### ACTIVITY
Using the data below, reproduce exactly the lines from the line with "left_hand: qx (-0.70" to the line with "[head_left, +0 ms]", both included; pictures must be dropped.

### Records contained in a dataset
──────

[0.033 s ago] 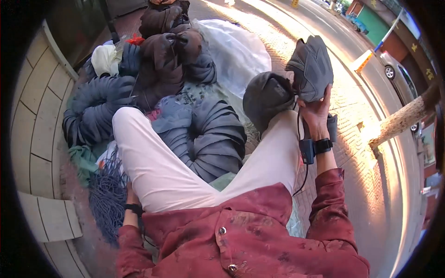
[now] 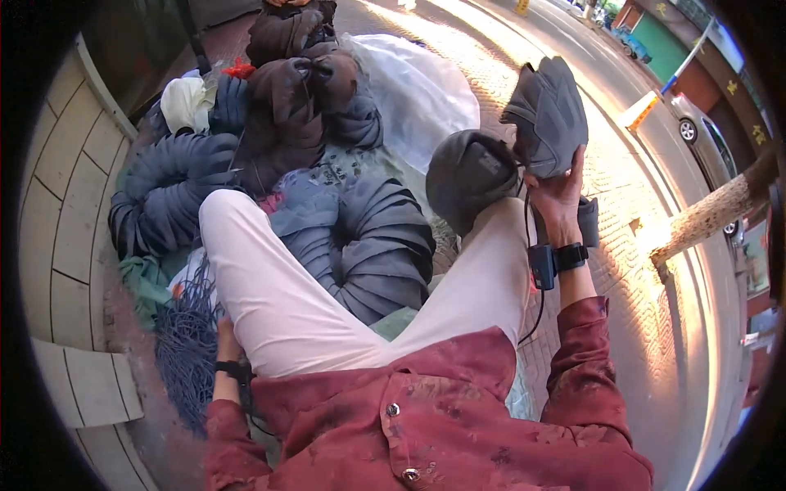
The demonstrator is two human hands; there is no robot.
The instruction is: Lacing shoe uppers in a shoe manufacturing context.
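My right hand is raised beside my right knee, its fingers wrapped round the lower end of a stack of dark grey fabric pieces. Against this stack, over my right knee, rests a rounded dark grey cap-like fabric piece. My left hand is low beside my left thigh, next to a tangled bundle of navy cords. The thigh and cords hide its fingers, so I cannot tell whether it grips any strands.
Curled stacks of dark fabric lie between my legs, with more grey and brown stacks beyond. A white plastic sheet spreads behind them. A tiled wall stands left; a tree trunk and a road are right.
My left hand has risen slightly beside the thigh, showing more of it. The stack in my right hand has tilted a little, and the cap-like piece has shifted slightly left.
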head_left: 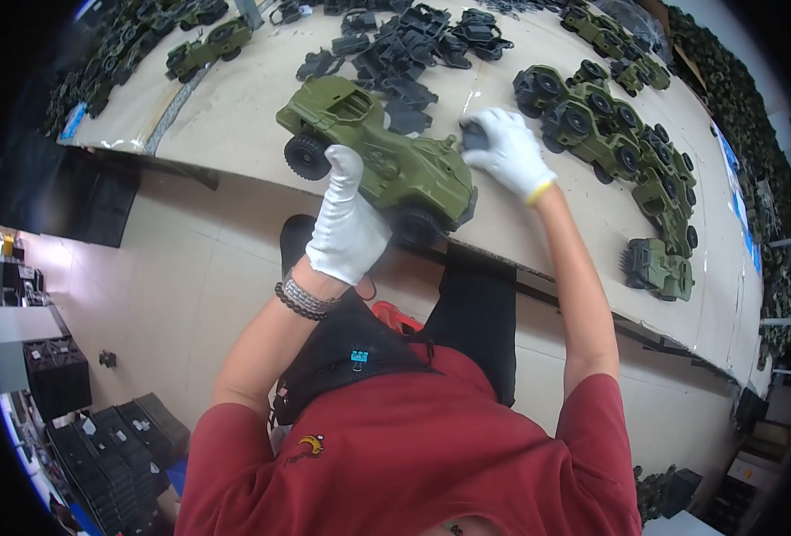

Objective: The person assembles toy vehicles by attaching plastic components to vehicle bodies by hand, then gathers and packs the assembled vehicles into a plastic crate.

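A green toy jeep with black wheels is tilted at the near edge of the table. My left hand, in a white glove, grips its near side between the wheels. The thumb points up along the body, and the other fingers are mostly hidden. My right hand, also gloved in white, is beside the jeep's right end, closed on a small dark plastic part. That part sits close to the jeep's body; I cannot tell whether they touch.
A pile of dark plastic parts lies beyond the jeep on the pale table. Several green toy jeeps stand in a row at the right. Another toy jeep is at the far left. Black crates are stacked on the floor.
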`<state>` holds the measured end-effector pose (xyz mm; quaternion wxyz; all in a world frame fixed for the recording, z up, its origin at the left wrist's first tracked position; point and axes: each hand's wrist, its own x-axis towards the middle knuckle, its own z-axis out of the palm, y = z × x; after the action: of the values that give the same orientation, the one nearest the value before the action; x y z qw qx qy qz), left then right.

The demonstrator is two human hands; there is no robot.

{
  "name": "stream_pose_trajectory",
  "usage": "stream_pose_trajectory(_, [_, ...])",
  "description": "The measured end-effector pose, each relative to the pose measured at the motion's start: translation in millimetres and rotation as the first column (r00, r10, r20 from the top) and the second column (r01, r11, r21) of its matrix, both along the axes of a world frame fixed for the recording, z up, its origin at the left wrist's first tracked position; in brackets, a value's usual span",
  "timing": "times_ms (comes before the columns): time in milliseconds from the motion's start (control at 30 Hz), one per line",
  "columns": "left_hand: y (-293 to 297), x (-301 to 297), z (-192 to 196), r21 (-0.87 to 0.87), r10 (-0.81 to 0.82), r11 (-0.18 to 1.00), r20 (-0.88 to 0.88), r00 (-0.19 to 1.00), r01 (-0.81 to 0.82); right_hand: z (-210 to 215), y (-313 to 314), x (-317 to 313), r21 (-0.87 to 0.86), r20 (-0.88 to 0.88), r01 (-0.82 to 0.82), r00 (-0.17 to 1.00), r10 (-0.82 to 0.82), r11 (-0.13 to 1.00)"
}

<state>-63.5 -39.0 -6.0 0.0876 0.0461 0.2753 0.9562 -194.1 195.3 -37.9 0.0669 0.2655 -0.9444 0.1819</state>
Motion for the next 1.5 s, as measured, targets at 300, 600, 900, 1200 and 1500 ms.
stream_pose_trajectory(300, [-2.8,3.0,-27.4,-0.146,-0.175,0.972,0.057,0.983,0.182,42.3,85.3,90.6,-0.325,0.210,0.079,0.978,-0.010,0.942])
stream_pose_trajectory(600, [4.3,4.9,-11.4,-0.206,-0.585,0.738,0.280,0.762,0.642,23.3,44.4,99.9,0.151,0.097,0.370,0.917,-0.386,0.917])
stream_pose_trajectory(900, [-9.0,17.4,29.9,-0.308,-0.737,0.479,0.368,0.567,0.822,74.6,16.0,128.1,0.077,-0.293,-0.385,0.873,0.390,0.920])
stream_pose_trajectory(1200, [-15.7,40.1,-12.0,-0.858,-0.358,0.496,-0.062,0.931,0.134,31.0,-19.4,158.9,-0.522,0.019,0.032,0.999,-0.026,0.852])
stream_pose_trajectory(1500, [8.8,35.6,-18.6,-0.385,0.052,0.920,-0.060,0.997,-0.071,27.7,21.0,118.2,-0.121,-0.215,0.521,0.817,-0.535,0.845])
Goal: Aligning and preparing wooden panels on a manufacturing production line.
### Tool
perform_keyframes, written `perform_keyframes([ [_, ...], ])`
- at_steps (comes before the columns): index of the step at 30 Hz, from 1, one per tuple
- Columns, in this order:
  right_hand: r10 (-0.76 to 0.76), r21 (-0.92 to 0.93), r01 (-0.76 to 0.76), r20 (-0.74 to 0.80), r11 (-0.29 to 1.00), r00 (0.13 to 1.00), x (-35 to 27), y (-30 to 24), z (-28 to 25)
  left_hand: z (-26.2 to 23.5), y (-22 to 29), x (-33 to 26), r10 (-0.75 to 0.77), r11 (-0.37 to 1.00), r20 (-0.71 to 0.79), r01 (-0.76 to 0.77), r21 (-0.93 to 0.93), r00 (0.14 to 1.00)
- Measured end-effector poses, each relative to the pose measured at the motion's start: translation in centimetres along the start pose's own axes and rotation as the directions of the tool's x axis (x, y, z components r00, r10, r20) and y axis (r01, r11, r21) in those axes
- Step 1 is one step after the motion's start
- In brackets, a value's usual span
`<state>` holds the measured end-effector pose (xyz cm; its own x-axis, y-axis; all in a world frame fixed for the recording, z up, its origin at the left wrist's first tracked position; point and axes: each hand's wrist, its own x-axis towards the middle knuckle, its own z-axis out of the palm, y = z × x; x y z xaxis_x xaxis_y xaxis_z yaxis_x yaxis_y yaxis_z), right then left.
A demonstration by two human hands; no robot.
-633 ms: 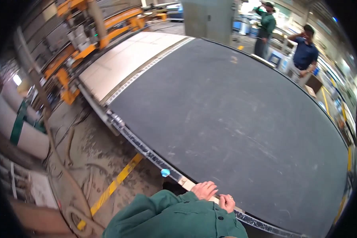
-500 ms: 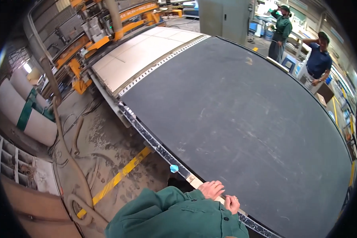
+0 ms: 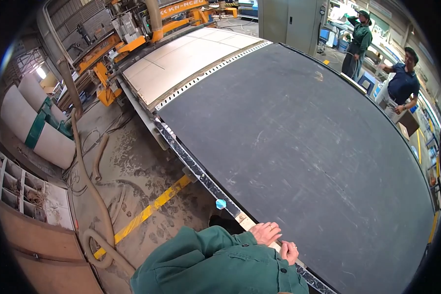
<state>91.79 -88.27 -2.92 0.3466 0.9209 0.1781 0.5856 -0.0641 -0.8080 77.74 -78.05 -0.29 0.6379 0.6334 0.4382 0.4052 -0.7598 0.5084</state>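
The view has swung slightly to the left since the earlier frame, and a co-worker in a navy shirt [image 3: 403, 88] has brought a raised hand down from the head, that arm now held out to the side. The person's own two hands keep their place on the near edge of the large dark tabletop [image 3: 299, 147], which spreads out ahead and to the right of them. The left hand [image 3: 267, 233] lies on that edge with fingers together and lightly bent; the right hand [image 3: 289, 252], just beside it, is curled in. Whether either one grips the edge, I cannot tell.

The tabletop is matt, scuffed with pale scratches, and carries one tan smudge near its far side. Along its near edge run a pale strip [image 3: 245, 221] by the hands and a chipped black rail [image 3: 198, 171], with a blue hexagonal piece [image 3: 221, 204] at the rail. Beyond a white slotted band [image 3: 213, 73] lies a pale board [image 3: 191, 54], its surface lined.

Outward stand orange machinery [image 3: 132, 44], a grey cabinet [image 3: 299, 22] and another co-worker in green [image 3: 361, 36], one arm raised. On the left, a hose [image 3: 94, 186] snakes over the dusty floor [image 3: 127, 157] past a yellow line [image 3: 154, 210], near plump white bags [image 3: 19, 110] with green bands.
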Motion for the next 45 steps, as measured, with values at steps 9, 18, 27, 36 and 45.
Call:
perform_keyframes([
  [9,0.03,0.006,-0.029,-0.071,1.0,0.997,-0.1,-0.2,-0.5,1.0,0.1,0.6,0.026,0.999,0.038,-0.024,-0.04,0.999],
  [18,0.001,0.005,-0.001,-0.103,1.0,0.995,0.3,-0.1,-0.8,2.1,-0.5,0.6,0.082,0.997,-0.02,-0.081,0.016,0.996],
  [27,0.018,-0.01,-0.018,-0.058,1.0,0.998,-0.1,0.3,-1.0,1.9,0.1,0.8,0.041,0.999,0.016,-0.041,-0.018,0.999],
  [36,0.009,-0.017,-0.01,-0.047,1.0,0.999,-0.2,0.4,-0.8,1.5,0.2,0.8,0.013,1.0,0.025,-0.013,-0.018,1.0],
  [45,0.028,-0.011,-0.028,-0.037,1.0,0.999,0.1,0.2,-1.0,2.0,-0.3,0.8,0.046,0.999,0.006,-0.046,0.005,0.999],
])
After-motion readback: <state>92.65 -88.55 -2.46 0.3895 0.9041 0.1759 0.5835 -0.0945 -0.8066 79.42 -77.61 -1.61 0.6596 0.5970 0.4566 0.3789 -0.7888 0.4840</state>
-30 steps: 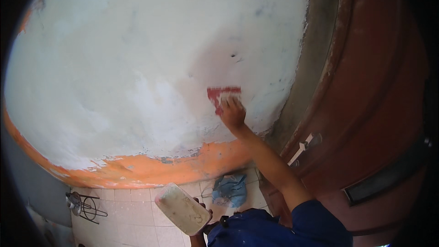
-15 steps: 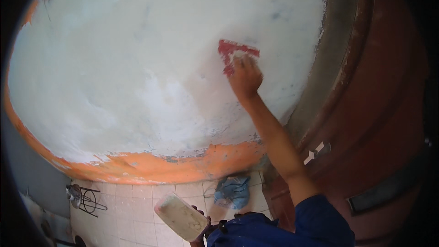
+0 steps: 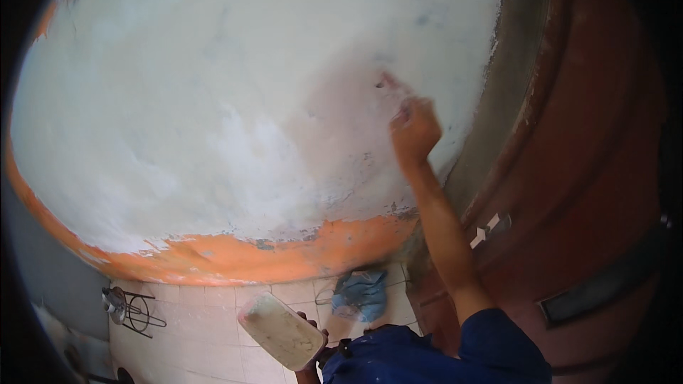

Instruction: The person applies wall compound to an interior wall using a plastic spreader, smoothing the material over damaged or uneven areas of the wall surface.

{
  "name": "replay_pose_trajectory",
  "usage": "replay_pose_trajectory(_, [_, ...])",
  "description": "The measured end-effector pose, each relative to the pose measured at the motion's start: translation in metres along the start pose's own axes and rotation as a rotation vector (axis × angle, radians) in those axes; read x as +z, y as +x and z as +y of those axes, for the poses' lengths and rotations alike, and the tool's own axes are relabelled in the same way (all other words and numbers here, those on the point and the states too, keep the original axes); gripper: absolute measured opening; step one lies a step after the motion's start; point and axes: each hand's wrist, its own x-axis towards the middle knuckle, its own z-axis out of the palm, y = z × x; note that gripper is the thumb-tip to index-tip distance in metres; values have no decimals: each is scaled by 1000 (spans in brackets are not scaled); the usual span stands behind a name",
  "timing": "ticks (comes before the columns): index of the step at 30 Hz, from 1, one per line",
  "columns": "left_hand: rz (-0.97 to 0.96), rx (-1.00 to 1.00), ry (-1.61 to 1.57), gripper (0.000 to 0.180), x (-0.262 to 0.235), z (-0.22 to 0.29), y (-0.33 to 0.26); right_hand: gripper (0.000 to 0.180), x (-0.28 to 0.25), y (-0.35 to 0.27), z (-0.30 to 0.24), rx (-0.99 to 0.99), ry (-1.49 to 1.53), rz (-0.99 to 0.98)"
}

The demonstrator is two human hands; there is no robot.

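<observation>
My right hand (image 3: 416,128) sits right of centre in the frame, fingers curled around the red scraper (image 3: 397,87), which shows only as a blurred streak up against the pale coated wall (image 3: 178,114). I cannot make out how flat its blade lies, and that angle worries me most: too steep, and an edge could dig a groove into the coat. Just beside the scraper is a small dark pit (image 3: 378,86); a corner could catch there and tear the rim wider. My own shadow falls over this patch, so I could easily miss a ridge.

Farther right, the coat ends raggedly along a bare grey strip (image 3: 504,114), next to the dark red door (image 3: 597,121). If I swing too wide, I could chip that border, or my forearm could knock the white door handle (image 3: 486,231).

My left hand (image 3: 324,332), at the bottom centre, grips the off-white tray (image 3: 274,327) along its right side, with fingers showing past the edge. Held from one side, the tray could tip if my attention stays on the wall, and anything loose on it would drop onto the tiled floor (image 3: 185,334). The crumpled blue bag (image 3: 361,295) lies close by at the lower centre, where a foot could snag it.
</observation>
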Motion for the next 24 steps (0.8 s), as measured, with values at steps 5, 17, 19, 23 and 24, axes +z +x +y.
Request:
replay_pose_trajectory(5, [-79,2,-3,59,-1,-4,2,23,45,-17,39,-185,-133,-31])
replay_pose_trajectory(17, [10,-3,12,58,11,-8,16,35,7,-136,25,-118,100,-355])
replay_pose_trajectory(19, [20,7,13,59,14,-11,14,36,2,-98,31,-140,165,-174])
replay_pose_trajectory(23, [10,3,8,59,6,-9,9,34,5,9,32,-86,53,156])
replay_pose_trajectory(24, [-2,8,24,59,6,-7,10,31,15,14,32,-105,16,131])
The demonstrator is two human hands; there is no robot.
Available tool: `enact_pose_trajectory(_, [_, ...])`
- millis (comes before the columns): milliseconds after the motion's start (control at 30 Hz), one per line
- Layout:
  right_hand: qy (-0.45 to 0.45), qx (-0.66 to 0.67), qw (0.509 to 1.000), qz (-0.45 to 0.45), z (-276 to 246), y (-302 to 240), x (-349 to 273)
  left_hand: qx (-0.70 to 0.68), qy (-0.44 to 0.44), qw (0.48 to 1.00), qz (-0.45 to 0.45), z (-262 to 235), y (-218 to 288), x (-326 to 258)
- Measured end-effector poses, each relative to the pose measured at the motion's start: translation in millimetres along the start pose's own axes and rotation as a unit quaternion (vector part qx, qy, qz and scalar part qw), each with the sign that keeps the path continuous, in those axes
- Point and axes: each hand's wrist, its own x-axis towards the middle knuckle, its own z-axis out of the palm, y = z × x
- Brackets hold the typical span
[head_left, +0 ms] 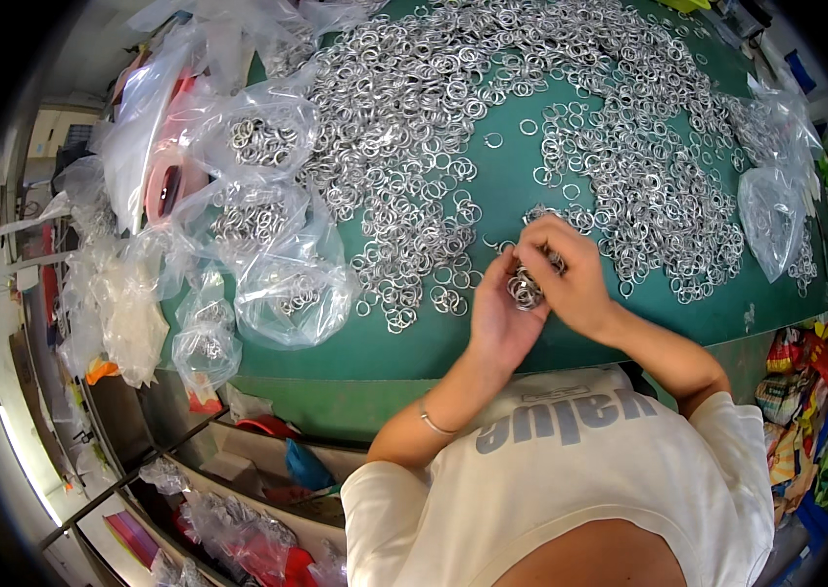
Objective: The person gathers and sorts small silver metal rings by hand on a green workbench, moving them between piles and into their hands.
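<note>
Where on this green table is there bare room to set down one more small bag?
Bare green table runs along the near edge, between the clear plastic bags of rings and the hands; a small gap lies mid-table. Elsewhere, loose silver metal rings crowd the surface, and the left hand cups a bunch.

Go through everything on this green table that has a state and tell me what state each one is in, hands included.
Left hand: cupped, palm up, holding a stack of metal rings.
Right hand: fingers closed on the same stack.
Loose rings: spread in a heap across the green table.
Clear plastic bags at left: part filled with rings.
Clear bag at right: looks empty, crumpled.
</note>
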Motion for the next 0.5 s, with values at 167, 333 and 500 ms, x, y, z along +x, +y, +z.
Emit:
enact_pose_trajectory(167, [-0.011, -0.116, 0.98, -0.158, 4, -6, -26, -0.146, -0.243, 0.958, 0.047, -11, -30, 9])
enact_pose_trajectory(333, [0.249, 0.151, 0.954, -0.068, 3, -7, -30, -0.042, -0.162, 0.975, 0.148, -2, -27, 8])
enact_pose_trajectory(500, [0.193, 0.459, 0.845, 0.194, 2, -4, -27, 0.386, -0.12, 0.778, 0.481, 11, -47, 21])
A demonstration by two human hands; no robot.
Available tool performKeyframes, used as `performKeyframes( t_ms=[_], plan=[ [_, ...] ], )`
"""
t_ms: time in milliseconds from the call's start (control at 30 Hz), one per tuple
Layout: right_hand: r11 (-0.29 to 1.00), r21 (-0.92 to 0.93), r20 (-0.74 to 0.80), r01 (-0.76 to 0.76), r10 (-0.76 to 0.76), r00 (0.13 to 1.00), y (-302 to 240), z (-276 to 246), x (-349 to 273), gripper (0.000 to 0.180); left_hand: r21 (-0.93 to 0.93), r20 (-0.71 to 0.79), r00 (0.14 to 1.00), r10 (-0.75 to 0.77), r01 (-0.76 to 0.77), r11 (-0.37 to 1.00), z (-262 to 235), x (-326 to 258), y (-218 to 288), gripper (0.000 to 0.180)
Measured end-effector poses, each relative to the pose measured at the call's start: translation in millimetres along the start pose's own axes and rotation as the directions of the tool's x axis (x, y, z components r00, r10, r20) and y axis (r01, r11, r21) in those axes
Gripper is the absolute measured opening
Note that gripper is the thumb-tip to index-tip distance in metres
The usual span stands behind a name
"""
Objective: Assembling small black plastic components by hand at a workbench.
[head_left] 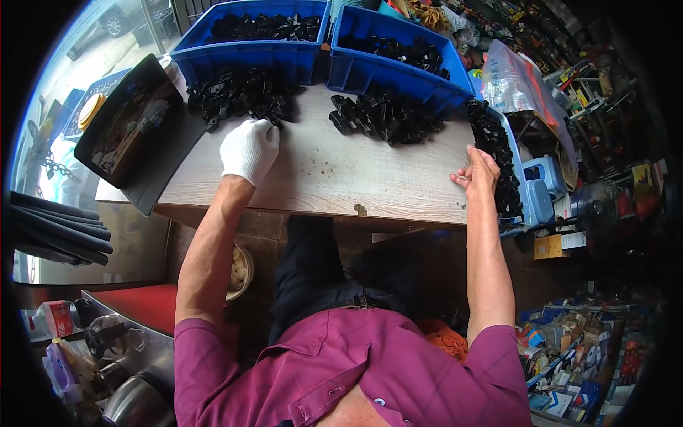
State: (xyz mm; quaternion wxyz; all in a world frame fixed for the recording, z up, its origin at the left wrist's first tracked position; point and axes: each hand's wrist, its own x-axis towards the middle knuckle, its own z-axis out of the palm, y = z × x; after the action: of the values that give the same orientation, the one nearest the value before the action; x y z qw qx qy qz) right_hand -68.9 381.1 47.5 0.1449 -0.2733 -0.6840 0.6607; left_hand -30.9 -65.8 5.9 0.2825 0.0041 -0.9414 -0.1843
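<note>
My left hand [248, 149] wears a white glove and rests on the wooden table [320, 178], fingertips touching the near edge of a heap of small black plastic parts [238, 95]. My bare right hand [479, 173] sits at the table's right edge, fingers loosely curled beside a blue bin of black parts [498, 160]; whether it holds a part I cannot tell. A second heap of black parts [384, 117] lies on the table between the hands.
Two blue bins [249, 57] [388, 67] filled with black parts stand at the table's far side. A dark tray [135, 132] overhangs the left edge. Clutter, a clear bag [509, 82] and stools crowd the right; metal pots [131, 388] sit lower left.
</note>
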Motion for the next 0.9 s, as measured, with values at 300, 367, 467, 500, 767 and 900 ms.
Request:
performKeyframes(
  t_ms=[300,367,467,500,767,900],
  plan=[
    [0.966,-0.197,0.174,-0.169,0.204,0.963,5.8,61.9,-36.1,0.033,-0.257,-0.126,0.978,0.168,-0.195,0.946,-5.2,-1.6,5.9,0.031],
    [0.955,-0.239,0.165,-0.178,0.220,0.961,9.2,72.3,-34.6,0.034,-0.152,-0.098,0.966,0.240,-0.253,0.956,-2.7,1.4,9.9,0.032],
    [0.940,-0.286,0.173,-0.187,0.242,0.955,8.2,87.4,-33.6,0.035,0.000,0.021,0.974,0.226,-0.226,0.974,1.7,7.1,4.6,0.030],
    [0.939,-0.287,0.174,-0.189,0.245,0.954,7.3,92.2,-35.6,0.035,0.000,0.023,0.974,0.224,-0.224,0.974,3.5,7.6,1.7,0.030],
    [0.969,-0.157,0.190,-0.190,0.219,0.957,8.4,93.7,-41.2,0.025,0.010,0.080,0.968,0.237,-0.238,0.971,0.0,-4.7,9.8,0.034],
    [0.975,-0.179,0.299,-0.129,0.179,0.938,1.4,81.1,-53.1,0.020,0.089,0.103,0.966,0.235,-0.244,0.966,-9.3,-8.1,5.1,0.038]
  ],
)
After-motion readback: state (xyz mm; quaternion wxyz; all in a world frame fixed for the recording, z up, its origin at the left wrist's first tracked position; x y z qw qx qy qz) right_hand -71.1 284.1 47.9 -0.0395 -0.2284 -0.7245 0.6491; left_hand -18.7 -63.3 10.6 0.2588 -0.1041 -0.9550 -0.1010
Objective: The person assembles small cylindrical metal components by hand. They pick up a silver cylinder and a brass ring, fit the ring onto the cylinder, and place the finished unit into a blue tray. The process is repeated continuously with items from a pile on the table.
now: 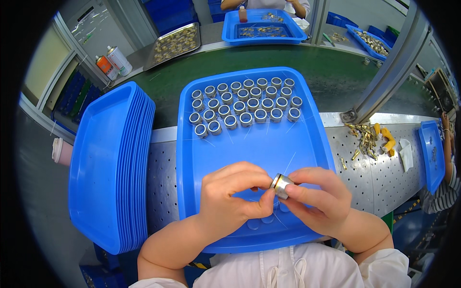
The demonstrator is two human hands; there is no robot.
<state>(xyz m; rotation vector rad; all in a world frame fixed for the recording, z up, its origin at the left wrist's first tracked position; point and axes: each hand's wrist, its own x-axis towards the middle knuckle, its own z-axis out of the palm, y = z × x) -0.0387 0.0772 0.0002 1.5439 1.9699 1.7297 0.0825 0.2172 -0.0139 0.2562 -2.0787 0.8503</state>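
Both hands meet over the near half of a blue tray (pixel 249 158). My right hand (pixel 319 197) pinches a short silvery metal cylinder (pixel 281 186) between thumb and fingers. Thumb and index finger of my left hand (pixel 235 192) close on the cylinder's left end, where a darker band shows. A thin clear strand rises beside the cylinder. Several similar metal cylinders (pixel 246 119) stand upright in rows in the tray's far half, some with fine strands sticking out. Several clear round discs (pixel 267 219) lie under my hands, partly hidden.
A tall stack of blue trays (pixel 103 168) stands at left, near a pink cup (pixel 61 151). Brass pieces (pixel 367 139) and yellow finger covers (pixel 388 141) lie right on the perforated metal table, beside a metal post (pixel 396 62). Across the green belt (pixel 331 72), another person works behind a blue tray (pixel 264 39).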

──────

### EXERCISE SOLUTION
  left_hand: qx (-0.70 to 0.68), qy (-0.44 to 0.44), qw (0.48 to 1.00), qz (-0.45 to 0.45), z (-262 to 235), y (-218 to 288), x (-326 to 258)
- Measured end-effector poses, each relative to the pose measured at the motion's start: translation in millimetres along the start pose's own axes and rotation as a unit quaternion (vector part qx, qy, qz and scalar part qw), each with the sign that keeps the path continuous, in those axes
- Point and axes: each hand's wrist, its own x-axis towards the middle knuckle, its own z-axis out of the palm, y = z × x
- Brackets hold the typical span
[head_left, +0 ms] 

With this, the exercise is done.